Feature Overview
External Recommendation Models is a capability in Synerise Recommendations that allows users to include recommendations generated by external systems — such as custom ML engines, LLM-based models, or third-party tools — in A/B/X tests alongside native Synerise recommendation models. The external model variant accepts explicitly provided item IDs and generates standard recommendation events, enabling unified performance comparison within the Synerise analytics framework.
The feature is available through the "External" recommendation type in the Synerise Recommendations module and is designed for A/B/X testing workflows.
What Are External Recommendation Models?
External Recommendation Models is a recommendation type in Synerise that lets users declare item IDs recommended by an external system and have Synerise generate recommendation events as if the items were recommended by a native model. The recommended items must exist in the item feed. Because the items are explicitly provided in the request, the recommendation context has no influence on them — the customer context is only needed to assign the event to a profile.
This recommendation type can be included as a variant in A/B/X tests, allowing direct comparison of external model performance against native Synerise models using the same tracking and analytics infrastructure.
Why External Recommendation Models Matter
Without this feature, comparing external recommendation models against Synerise models requires separate testing infrastructure, manual result collection, and custom analytics. This makes it difficult to evaluate whether an external model outperforms native models under identical conditions.
External Recommendation Models address this by:
- Allowing external recommendation systems to participate in Synerise A/B/X tests as standard variants
- Generating the same recommendation events as native models, ensuring consistent tracking and analytics
- Eliminating the need for separate testing infrastructure or manual performance comparison
- Supporting validation of LLM-based suggestions, custom ML engines, or third-party recommendation tools within existing optimization workflows

Key Capabilities
External recommendation variant in A/B/X tests
A/B/X tests now support an "External" variant type. When this variant is active, item IDs are passed directly in the recommendation request (via externalItemId or recommendedItemsFromExternalModel), and Synerise generates standard recommendation events for tracking and comparison.
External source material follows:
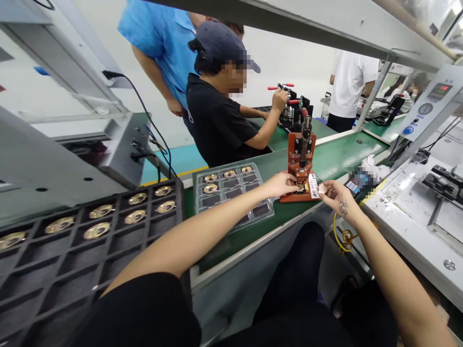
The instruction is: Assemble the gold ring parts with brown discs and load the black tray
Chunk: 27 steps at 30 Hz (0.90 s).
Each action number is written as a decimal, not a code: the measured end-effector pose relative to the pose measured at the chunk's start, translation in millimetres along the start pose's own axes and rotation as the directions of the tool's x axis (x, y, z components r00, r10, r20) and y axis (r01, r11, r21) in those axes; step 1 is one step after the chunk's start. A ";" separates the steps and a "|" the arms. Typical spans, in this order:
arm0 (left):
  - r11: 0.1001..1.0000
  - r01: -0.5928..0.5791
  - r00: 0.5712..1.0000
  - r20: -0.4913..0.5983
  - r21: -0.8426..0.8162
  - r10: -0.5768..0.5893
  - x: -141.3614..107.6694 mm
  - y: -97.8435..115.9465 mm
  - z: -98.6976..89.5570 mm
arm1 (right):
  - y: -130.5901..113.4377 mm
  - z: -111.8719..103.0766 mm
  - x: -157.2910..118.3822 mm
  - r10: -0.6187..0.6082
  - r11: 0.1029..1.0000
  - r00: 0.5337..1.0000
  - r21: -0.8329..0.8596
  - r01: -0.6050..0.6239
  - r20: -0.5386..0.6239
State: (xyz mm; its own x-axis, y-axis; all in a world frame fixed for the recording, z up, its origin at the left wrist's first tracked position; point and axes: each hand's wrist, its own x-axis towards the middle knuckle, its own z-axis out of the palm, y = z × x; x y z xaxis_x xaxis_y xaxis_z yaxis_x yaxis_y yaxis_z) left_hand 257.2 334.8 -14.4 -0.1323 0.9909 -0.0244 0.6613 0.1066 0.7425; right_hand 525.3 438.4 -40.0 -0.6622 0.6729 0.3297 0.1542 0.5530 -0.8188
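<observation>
An orange-red hand press (302,149) with an upright toggle clamp stands on the green bench. My left hand (282,185) reaches to its base, fingers closed together at the edge of a gold round part (299,187) in the fixture; what the fingertips grip is hidden. To the right of the base, my right hand (337,196) pinches a small shiny pinkish disc (322,189) between thumb and fingers. A clear plastic tray (269,208) beside my left forearm holds several gold ring-shaped parts (211,188) in its pockets.
A large black compartment tray (119,241) with several gold rings lies at the left. A phone-like device (360,182) and crumpled white tissue (369,165) lie right of the press. Across the bench, a person in a black shirt (220,120) works at toggle clamps (294,108). A metal rail crosses overhead.
</observation>
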 end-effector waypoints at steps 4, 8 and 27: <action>0.998 -0.040 0.997 -0.064 0.041 0.042 21.9 1.2 25.1 | 12.2 16.8 24.8 -0.003 1.000 0.999 -0.015 0.004 0.044; 0.996 -0.074 0.994 -0.074 0.057 0.078 18.0 2.4 25.0 | 25.2 24.2 34.6 -0.004 0.999 0.996 -0.036 0.007 0.084; 0.725 0.003 0.936 -0.254 -0.688 -0.245 -131.4 -16.4 -83.0 | -10.9 -8.2 102.5 -0.050 0.969 0.985 -0.231 0.087 0.163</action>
State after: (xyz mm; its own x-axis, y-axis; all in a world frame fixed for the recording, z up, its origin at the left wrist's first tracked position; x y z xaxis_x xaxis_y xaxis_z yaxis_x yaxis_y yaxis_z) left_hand 202.5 196.1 32.3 -0.4733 0.8802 -0.0347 -0.0291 0.0237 0.9993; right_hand 461.8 505.4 6.6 -0.7797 0.5553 0.2893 0.2608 0.7081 -0.6562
Unified event generation and analytics
Recommendations from external models generate the same events as native Synerise models. This means all variants in an A/B/X test — both native and external — are tracked, measured, and compared using the same analytics framework.
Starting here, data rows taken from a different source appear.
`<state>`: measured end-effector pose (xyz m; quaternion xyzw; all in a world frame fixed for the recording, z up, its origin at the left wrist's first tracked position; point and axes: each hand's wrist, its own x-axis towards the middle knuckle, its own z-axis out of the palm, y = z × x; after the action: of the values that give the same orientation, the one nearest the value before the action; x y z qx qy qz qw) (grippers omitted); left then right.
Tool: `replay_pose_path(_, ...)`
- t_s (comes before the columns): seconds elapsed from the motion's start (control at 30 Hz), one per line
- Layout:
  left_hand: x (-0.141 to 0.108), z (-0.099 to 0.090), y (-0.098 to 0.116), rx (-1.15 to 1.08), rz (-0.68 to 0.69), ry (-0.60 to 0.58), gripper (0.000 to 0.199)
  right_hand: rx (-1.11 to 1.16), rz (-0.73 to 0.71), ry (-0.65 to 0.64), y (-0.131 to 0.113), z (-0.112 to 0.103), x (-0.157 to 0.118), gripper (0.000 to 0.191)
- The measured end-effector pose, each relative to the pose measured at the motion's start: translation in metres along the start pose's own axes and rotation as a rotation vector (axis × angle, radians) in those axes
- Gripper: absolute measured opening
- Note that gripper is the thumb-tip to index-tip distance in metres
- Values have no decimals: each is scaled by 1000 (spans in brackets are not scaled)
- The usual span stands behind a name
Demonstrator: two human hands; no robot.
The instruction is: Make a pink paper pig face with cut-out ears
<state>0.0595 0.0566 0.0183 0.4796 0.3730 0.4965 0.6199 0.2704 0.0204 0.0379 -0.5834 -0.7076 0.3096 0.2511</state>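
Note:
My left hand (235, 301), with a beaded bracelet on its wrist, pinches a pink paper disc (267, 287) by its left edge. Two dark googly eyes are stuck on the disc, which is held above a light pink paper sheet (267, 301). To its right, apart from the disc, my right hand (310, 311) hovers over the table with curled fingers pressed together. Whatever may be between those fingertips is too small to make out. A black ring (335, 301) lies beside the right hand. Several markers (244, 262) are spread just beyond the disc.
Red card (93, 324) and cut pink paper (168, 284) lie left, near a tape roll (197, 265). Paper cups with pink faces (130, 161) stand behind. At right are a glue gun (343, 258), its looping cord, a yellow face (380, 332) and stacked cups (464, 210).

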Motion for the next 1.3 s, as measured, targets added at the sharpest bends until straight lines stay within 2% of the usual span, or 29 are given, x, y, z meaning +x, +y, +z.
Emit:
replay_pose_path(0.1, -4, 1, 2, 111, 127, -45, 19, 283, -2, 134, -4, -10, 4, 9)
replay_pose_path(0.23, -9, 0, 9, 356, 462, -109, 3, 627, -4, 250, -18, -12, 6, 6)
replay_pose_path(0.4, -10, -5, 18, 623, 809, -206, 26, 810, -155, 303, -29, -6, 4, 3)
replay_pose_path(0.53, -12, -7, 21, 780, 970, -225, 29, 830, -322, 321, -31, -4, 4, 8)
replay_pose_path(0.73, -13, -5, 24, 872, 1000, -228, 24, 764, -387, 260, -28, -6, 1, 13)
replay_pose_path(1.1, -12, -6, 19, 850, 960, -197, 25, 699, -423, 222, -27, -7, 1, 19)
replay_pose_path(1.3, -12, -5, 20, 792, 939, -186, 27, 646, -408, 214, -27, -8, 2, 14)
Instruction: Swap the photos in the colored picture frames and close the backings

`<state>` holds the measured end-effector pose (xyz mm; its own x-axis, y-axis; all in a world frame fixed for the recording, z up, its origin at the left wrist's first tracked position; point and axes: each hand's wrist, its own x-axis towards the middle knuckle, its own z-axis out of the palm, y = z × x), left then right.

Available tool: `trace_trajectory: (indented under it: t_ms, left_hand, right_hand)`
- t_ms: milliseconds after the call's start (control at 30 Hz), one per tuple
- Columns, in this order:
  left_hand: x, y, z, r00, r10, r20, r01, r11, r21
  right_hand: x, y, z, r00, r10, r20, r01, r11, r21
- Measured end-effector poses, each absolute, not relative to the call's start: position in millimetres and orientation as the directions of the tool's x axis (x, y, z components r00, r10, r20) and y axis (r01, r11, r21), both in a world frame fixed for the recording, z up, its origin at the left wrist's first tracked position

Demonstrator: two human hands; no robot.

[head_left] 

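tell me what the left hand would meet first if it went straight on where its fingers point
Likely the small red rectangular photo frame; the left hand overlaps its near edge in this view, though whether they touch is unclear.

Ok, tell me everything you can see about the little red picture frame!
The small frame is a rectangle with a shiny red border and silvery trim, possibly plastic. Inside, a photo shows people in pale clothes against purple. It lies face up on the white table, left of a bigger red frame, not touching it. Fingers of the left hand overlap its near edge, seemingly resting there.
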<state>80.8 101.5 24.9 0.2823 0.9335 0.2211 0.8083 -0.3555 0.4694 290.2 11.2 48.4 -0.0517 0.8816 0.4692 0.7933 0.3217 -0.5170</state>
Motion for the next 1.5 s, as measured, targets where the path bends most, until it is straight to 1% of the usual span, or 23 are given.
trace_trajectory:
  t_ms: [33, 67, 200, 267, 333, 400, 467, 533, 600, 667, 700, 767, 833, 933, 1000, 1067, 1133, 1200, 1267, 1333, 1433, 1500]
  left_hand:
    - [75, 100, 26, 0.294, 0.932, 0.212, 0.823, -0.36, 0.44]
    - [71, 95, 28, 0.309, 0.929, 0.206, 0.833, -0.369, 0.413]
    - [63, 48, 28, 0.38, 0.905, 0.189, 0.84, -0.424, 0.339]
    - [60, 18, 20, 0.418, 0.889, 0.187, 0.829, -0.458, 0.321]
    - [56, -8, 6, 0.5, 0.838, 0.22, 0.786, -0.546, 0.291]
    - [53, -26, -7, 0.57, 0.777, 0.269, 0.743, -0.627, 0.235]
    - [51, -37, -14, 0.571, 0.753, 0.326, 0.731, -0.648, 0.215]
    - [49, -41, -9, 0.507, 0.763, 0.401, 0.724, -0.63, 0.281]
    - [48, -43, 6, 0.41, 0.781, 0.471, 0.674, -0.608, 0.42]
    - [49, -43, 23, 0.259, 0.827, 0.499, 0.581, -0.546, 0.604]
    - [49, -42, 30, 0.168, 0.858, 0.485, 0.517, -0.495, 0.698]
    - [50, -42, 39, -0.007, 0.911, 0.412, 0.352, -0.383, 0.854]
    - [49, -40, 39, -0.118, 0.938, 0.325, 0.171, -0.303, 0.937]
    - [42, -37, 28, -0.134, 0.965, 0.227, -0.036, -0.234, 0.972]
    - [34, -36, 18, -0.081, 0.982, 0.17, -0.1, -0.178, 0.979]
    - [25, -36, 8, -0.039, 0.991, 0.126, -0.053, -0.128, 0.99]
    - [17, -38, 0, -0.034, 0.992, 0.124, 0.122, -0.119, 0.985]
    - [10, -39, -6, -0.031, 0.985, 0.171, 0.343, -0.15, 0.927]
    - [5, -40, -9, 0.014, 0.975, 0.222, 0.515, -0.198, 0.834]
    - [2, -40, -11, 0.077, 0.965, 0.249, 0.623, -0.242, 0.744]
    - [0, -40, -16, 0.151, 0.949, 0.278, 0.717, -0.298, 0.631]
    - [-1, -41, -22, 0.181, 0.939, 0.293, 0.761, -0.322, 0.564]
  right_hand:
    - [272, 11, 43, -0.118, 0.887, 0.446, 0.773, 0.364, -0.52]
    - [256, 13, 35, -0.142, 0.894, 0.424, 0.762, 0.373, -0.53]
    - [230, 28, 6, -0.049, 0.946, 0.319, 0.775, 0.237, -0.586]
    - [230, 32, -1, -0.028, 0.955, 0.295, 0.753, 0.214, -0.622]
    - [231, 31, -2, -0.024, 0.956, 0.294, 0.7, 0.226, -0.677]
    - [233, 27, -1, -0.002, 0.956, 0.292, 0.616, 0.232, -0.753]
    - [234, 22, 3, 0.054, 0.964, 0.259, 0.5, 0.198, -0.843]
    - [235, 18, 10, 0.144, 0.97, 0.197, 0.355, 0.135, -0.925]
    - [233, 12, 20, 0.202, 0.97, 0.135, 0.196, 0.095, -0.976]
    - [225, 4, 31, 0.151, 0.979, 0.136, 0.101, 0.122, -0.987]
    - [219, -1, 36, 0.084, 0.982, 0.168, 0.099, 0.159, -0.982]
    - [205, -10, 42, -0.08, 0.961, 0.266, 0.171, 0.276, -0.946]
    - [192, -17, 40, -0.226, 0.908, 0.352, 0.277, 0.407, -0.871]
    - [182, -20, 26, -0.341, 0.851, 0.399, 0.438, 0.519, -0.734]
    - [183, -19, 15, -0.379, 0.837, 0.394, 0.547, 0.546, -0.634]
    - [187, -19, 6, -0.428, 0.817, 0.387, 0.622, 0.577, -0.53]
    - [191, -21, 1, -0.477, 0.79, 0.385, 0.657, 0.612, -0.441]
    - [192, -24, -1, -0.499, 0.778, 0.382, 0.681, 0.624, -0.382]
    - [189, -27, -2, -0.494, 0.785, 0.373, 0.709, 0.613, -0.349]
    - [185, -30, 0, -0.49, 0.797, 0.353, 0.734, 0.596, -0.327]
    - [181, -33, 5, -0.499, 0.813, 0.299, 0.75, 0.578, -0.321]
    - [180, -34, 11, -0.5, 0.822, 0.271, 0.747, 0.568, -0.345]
Graceful handling of missing item IDs
If item IDs are not provided when the external variant is active, no recommendation is returned and no event is generated. Resending the request with valid item IDs logs the recommendation as usual — no error state is created.
How External Recommendation Models Work
- Create a recommendation campaign in Synerise and set the type to "External".
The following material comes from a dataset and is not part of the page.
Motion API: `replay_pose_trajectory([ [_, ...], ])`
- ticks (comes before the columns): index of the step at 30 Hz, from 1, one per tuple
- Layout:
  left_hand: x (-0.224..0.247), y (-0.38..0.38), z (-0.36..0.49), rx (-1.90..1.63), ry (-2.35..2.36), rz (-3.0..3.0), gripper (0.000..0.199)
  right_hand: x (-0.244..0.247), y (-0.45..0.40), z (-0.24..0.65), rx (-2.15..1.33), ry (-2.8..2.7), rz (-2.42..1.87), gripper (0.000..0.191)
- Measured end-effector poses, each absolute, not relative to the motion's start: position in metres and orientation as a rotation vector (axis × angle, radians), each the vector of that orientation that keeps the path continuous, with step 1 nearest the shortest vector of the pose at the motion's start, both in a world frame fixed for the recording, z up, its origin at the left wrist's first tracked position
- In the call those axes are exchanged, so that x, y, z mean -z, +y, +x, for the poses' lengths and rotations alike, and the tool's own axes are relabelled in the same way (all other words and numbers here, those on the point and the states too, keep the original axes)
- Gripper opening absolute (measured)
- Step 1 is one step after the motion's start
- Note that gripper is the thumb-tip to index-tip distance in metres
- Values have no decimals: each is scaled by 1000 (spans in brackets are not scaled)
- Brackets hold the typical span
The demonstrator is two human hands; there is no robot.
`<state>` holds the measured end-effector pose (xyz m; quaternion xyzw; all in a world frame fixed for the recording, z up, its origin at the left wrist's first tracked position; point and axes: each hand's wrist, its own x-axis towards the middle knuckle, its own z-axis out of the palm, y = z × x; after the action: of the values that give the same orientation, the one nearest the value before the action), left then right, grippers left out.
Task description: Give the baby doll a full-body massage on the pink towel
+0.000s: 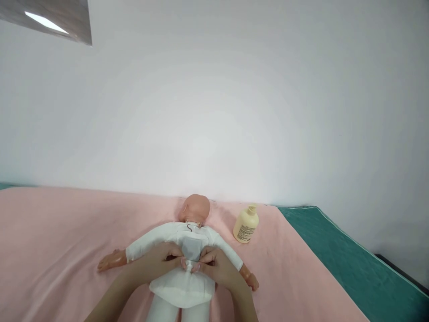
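A baby doll (196, 208) with a bald head lies on a pink cloth, its arms spread and its body in white fabric. A grey square patch (192, 248) shows on its upper torso. Just below that patch, my left hand (167, 259) pinches the white fabric (182, 290) from the left. My right hand (214, 264) pinches the same fabric from the right, its fingertips close to those of my left hand. The fabric is bunched between the two hands.
A pale yellow pump bottle (246, 224) stands right of the doll's head. The pink cloth (67, 232) lies over a green surface (351, 255) that shows at the right. A pale wall (214, 103) rises behind. Something shiny (50, 20) hangs at the upper left.
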<state>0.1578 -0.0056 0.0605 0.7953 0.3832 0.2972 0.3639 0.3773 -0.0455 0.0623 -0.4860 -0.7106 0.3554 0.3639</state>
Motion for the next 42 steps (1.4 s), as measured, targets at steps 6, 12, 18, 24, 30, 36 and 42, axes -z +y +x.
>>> replay_pose_trajectory([
  [6, -54, -6, 164, -791, 923, 2118, 38, -49, -42, 376, -860, -1820, -1117, 29],
  [12, -39, -6, 167, -1026, 934, 2093, 45, -28, -45, 364, -681, -1654, -1102, 45],
  [18, -29, -15, 169, -1064, 988, 2097, 48, -20, -50, 359, -614, -1628, -1093, 40],
  [24, -32, -15, 170, -1191, 1124, 1947, 52, -33, -31, 355, -537, -1420, -1201, 38],
  [30, -50, 3, 175, -1264, 1255, 1903, 47, -43, -5, 337, -421, -1293, -1327, 39],
  [36, -27, 26, 181, -1187, 1165, 2093, 43, -32, -1, 331, -306, -1402, -1494, 35],
  [42, -19, 26, 180, -1151, 1208, 2168, 38, -30, -7, 333, -247, -1536, -1545, 29],
])
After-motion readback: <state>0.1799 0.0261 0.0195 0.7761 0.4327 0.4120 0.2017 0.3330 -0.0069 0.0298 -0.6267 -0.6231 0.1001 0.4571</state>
- Include this recommendation as a variant in an A/B/X test.
- When the external variant is active, pass the recommended item IDs directly in the request.
- Synerise generates standard recommendation events for the external variant.
- Track and compare performance of all variants — native and external — within Synerise analytics.
Example Use Case
An e-commerce company has developed a custom ML model for product recommendations and wants to compare its performance against the native Synerise recommendation engine. Using External Recommendation Models, they create an A/B/X test with three variants: the Synerise model, the custom ML model (external), and a bestseller fallback. When the external variant is active, the custom model's recommended item IDs are passed in the request. All three variants generate the same event types, allowing direct performance comparison in Synerise analytics — no separate testing infrastructure required.
FAQ
What are External Recommendation Models in Synerise?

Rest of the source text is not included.